Task to complete>
Your output should consist of the data, copied exactly.
▬▬▬▬▬▬▬▬▬▬
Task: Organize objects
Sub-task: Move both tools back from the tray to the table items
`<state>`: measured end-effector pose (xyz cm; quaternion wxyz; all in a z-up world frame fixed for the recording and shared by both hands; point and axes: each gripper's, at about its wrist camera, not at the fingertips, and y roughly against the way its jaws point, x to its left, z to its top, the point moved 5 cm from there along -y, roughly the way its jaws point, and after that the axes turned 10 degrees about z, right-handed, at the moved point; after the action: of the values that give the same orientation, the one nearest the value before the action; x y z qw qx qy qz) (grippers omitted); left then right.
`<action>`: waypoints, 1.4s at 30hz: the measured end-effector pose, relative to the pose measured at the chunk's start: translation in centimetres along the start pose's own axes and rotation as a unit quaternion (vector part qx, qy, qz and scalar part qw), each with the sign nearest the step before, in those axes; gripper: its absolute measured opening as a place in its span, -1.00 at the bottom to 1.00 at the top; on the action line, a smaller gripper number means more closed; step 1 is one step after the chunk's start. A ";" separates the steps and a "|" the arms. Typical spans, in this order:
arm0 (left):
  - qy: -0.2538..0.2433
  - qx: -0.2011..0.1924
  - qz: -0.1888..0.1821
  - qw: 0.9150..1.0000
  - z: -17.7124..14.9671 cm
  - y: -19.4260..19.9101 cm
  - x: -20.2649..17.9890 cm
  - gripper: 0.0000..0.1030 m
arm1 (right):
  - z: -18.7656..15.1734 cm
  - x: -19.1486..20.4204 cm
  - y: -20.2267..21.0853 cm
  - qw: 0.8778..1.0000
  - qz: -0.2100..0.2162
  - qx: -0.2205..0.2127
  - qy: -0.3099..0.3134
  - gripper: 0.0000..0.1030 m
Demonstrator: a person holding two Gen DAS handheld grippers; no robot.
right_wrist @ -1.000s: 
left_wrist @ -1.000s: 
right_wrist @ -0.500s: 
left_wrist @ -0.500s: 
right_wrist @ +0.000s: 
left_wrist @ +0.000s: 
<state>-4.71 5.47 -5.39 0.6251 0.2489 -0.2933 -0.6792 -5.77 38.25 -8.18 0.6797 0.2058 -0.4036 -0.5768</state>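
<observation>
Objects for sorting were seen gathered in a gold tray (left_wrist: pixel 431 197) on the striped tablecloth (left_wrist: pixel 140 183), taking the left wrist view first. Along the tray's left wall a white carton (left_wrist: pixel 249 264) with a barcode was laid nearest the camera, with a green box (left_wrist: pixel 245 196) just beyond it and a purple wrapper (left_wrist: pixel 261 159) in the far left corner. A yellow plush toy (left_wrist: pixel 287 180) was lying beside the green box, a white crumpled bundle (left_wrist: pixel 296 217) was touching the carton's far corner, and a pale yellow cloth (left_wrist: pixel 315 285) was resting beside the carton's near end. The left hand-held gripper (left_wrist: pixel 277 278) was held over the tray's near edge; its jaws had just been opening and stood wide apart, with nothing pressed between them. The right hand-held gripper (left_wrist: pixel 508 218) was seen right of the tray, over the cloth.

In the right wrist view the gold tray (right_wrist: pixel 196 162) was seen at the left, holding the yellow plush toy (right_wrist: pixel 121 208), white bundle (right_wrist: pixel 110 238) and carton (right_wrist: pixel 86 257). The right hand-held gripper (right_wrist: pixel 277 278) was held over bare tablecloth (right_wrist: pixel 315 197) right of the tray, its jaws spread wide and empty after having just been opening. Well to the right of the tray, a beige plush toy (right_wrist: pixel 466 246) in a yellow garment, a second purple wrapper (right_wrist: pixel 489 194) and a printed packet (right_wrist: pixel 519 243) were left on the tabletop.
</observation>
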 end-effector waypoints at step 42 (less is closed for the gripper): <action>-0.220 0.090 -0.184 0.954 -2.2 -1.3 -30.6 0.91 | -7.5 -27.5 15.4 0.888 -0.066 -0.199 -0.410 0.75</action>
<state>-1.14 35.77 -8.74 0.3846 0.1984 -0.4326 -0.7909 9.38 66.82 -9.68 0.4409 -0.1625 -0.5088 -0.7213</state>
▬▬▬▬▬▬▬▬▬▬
Output for this exercise>
Task: Organize objects
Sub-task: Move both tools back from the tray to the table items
`<state>`: measured end-effector pose (xyz cm; quaternion wxyz; all in a z-up world frame fixed for the recording and shared by both hands; point and axes: each gripper's, at about its wrist camera, not at the fingertips, and y roughly against the way its jaws point, x to its left, z to its top, the point moved 5 cm from there along -y, roughly the way its jaws point, and after that the axes turned 10 degrees about z, right-handed, at the moved point; after the action: of the values that give the same orientation, the one nearest the value before the action; x y z qw qx qy qz) (grippers omitted); left then right.
`<action>`: waypoints, 1.4s at 30hz: the measured end-effector pose, relative to the pose measured at the chunk's start: translation in centimetres along the start pose's own axes and rotation as a unit quaternion (vector part qx, qy, qz and scalar part qw), each with the sign nearest the step before, in those axes; gripper: its absolute measured opening as a place in its span, -1.00 at the bottom to 1.00 at the top; on the action line, a smaller gripper number means more closed; step 1 is one step after the chunk's start. A ";" separates the steps and a "|" the arms. Typical spans, in this order:
arm0 (left):
  - qy: -0.2538..0.2433
  - qx: -0.2011..0.1924
  - qz: -0.1888..0.1821
  - qw: 0.9150..1.0000
  - z: -17.7124..14.9671 cm
  - y: -19.4260..19.9101 cm
  - x: -20.2649..17.9890 cm
  - gripper: 0.0000..0.1030 m
arm1 (right):
  - z: -18.7656..15.1734 cm
  - x: -19.1486..20.4204 cm
  - y: -20.2267..21.0853 cm
  - qw: 0.8778..1.0000
  - qz: -0.2100..0.2162
  - qx: -0.2205..0.2127
  - qy: -0.3099..0.3134
  - gripper: 0.0000..0.1030 m
Demonstrator: a person holding two Gen DAS handheld grippers; no robot.
right_wrist @ -1.000s: 
left_wrist @ -1.000s: 
right_wrist @ -0.500s: 
left_wrist @ -0.500s: 
right_wrist @ +0.000s: 
left_wrist @ +0.000s: 
<state>-4.71 5.47 -5.39 0.6251 0.2489 -0.2933 -0.6792 -5.77 38.25 -8.18 0.6797 0.2058 -0.4036 -0.5768</state>
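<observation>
Objects for sorting were seen gathered in a gold tray (left_wrist: pixel 431 197) on the striped tablecloth (left_wrist: pixel 140 183), taking the left wrist view first. Along the tray's left wall a white carton (left_wrist: pixel 249 264) with a barcode was laid nearest the camera, with a green box (left_wrist: pixel 245 196) just beyond it and a purple wrapper (left_wrist: pixel 261 159) in the far left corner. A yellow plush toy (left_wrist: pixel 287 180) was lying beside the green box, a white crumpled bundle (left_wrist: pixel 296 217) was touching the carton's far corner, and a pale yellow cloth (left_wrist: pixel 315 285) was resting beside the carton's near end. The left hand-held gripper (left_wrist: pixel 277 278) was held over the tray's near edge; its jaws had just been opening and stood wide apart, with nothing pressed between them. The right hand-held gripper (left_wrist: pixel 508 218) was seen right of the tray, over the cloth.

In the right wrist view the gold tray (right_wrist: pixel 196 162) was seen at the left, holding the yellow plush toy (right_wrist: pixel 121 208), white bundle (right_wrist: pixel 110 238) and carton (right_wrist: pixel 86 257). The right hand-held gripper (right_wrist: pixel 277 278) was held over bare tablecloth (right_wrist: pixel 315 197) right of the tray, its jaws spread wide and empty after having just been opening. Well to the right of the tray, a beige plush toy (right_wrist: pixel 466 246) in a yellow garment, a second purple wrapper (right_wrist: pixel 489 194) and a printed packet (right_wrist: pixel 519 243) were left on the tabletop.
</observation>
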 end-effector waypoints at step 42 (less is closed for the gripper): <action>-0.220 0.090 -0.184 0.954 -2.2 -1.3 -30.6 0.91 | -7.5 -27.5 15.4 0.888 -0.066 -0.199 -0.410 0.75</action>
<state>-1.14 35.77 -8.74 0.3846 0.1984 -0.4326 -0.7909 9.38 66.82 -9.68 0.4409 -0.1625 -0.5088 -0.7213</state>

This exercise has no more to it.